Bajo el alero, donde se guardan las herramientas, Rebeca se sienta, revuelto el cabello por la siesta, y saluda con voz ronca. Jacobo, cansado del caballo, afila la daga en el alambre del corral, y al oír a Rebeca, comienza a cantar como Remigio:

Pensamiento mío...

Vidalitá...

LLEGADA DE INMIGRANTES

En aquella mañana se hallaban en la estación Do­mínguez unas doscientas personas. Debían llegar por el tren de las diez los inmigrantes para establecer­se en un punto no lejano de San Gregorio, cerca del bosque, donde según las leyendas del pago, se albergaban cuatreros y tigres.

La primavera estallaba; las margaritas cuajaban el verde jubiloso de la pradera.

El almacén estaba lleno y el gentío rumoreaba es­perando a los que llegaban de Rusia, entre los cuales figuraba un rabino de Odessa, anciano y talmudista de la Ieschuva de Vilna, quien, a juzgar por nues­tras noticias, estuvo en París, donde lo recibió cor­tésmente el barón Hirsch, el “padre de la colonia”.

En la estación, el jefe y el sargento, venido de Villaguay para asistir a la llegada, conversaban, mientras varios peones jugaban a la taba, rodeados de curiosos.

El matarife de nuestra colonia discutía con el de Rosch Pina, ansioso de confundirlo, en presencia de tanta gente, con su inagotable sabiduría. Se hablaba del rabino a quien se esperaba y el matarife de Rosch Pina informaba sobre su persona. Lo había conocido en Vilna, donde estudiaron juntos los li­bros sagrados. Era un hombre bueno y conocía el Talmud casi de memoria. Y fue quien formó parte de la expedición a Palestina para comprar tierras, antes de llevar a cabo su proyecto el barón Hirsch.

–Nunca –dijo– ejerció de rabino. Al concluir los estudios se dedicó al comercio en Odessa y es­cribía en el Azphira, periódico escrito en hebreo antiguo –agregó, dirigiéndose a varios colonos que lo escuchaban.

Debatióse después un punto complicado sobre le­yes domésticas, y el matarife de Rajil citó un pen­samiento del Romboam( 1), el divino, sobre el sacri­ficio de las reses.

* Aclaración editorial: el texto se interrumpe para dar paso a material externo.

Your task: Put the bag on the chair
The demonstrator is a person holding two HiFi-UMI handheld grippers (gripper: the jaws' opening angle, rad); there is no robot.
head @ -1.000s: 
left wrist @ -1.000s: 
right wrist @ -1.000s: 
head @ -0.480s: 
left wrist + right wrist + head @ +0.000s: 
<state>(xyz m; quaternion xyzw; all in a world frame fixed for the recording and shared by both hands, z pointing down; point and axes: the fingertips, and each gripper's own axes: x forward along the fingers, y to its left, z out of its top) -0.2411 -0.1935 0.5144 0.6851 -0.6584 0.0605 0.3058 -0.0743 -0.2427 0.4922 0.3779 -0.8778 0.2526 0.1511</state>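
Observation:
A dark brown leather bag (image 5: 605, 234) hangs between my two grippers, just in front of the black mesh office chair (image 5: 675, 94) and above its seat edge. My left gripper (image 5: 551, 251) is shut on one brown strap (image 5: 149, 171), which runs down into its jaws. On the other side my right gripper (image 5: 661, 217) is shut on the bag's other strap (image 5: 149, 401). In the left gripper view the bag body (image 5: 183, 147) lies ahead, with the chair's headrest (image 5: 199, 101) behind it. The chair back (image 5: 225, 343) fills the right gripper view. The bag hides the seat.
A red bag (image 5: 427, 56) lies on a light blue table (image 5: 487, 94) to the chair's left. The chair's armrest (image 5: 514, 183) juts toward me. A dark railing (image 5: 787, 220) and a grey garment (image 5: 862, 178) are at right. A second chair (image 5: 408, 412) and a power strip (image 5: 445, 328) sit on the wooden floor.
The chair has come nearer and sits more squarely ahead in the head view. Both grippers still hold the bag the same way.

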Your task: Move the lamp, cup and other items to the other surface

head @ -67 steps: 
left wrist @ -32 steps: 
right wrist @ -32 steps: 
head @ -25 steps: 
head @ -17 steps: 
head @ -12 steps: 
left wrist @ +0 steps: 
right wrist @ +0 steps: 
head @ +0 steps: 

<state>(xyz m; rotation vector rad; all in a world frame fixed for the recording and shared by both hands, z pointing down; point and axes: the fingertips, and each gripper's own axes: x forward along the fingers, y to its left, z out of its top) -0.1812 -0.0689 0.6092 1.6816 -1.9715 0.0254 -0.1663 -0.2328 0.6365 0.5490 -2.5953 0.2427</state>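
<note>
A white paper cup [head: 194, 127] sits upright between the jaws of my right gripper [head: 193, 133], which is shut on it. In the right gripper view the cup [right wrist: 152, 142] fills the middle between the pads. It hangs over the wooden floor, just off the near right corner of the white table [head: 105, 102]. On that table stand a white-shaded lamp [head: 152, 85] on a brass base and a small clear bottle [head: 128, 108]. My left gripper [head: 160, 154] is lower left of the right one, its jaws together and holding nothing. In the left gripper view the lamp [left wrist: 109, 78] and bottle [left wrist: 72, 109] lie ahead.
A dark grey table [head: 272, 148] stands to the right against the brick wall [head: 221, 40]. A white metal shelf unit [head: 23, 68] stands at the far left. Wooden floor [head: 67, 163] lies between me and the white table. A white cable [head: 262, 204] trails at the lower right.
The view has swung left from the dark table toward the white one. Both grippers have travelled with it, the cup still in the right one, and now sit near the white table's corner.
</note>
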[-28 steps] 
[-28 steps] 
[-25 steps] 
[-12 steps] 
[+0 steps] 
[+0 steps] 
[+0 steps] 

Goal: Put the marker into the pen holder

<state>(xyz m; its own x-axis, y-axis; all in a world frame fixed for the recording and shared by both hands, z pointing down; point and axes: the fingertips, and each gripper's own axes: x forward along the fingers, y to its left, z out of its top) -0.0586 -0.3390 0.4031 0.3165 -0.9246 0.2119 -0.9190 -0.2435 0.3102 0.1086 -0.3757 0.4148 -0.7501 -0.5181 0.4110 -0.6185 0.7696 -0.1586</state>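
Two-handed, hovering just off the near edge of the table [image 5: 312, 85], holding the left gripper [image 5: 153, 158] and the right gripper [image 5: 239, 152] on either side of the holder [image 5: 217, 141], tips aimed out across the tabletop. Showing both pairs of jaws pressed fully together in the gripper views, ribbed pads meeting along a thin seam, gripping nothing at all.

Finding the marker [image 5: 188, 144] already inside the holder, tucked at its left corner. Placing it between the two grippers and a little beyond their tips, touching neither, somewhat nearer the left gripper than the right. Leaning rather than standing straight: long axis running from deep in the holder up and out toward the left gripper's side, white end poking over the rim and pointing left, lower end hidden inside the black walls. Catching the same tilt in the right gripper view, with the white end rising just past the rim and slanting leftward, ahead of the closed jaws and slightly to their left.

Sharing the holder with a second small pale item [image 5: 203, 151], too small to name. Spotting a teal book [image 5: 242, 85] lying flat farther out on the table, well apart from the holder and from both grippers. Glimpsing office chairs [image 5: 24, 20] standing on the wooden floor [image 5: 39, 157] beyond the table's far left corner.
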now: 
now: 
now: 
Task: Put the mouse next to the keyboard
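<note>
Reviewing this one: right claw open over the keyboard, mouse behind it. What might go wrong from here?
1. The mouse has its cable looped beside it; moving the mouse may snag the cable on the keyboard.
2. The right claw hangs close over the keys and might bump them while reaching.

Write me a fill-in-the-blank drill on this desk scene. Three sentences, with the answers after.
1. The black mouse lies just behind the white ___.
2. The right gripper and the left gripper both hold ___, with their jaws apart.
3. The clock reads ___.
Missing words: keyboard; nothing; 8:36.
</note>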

La espera de aquella multitud evocaba en cada uno recuerdos borrosos. Cada uno veía la mañana en que abandonó el fosco imperio del zar y revivía la llega­da a la tierra prometida, a la Jerusalén anunciada en las prédicas de la sinagoga, y en hojas sueltas se proclamaba, en versos rusos, la excelencia del suelo:

A Palestina y Argentina

iremos a sembrar,

iremos, amigos y hermanos

a ser libres y a vivir...

–Don Abraham –dijo el sargento–, allí viene el tren.

Levantóse un rumor de ansiedad. Allá, tras la lo­mada, un hilo de humo ondulaba en el aire diáfano.

De los vagones descendían los inmigrantes, roídos por la miseria e iluminados los ojos de esperanza. El último en aparecer fue el rabino. Era un viejo de rostro jovial, ancho y alto, de barba blanca y es­pesa. La rodearon los colonos y empezaron a ago­biarlo con saludos y bienvenidas.

Ya se hallaba a su lado el matarife de Rajil, don Abraham; los viajeros lamentables desfilaban, con sus bultos y sus criaturas, extasiados en el azul pro­fundo de la mañana.

Llegaron al almacén y don Abraham, desde el tronco de un árbol cortado, los saludó sonoramente con citas hebraicas. El rabino contestó comenzando con un versículo de Isaías y dio noticias desoladoras de Rusia.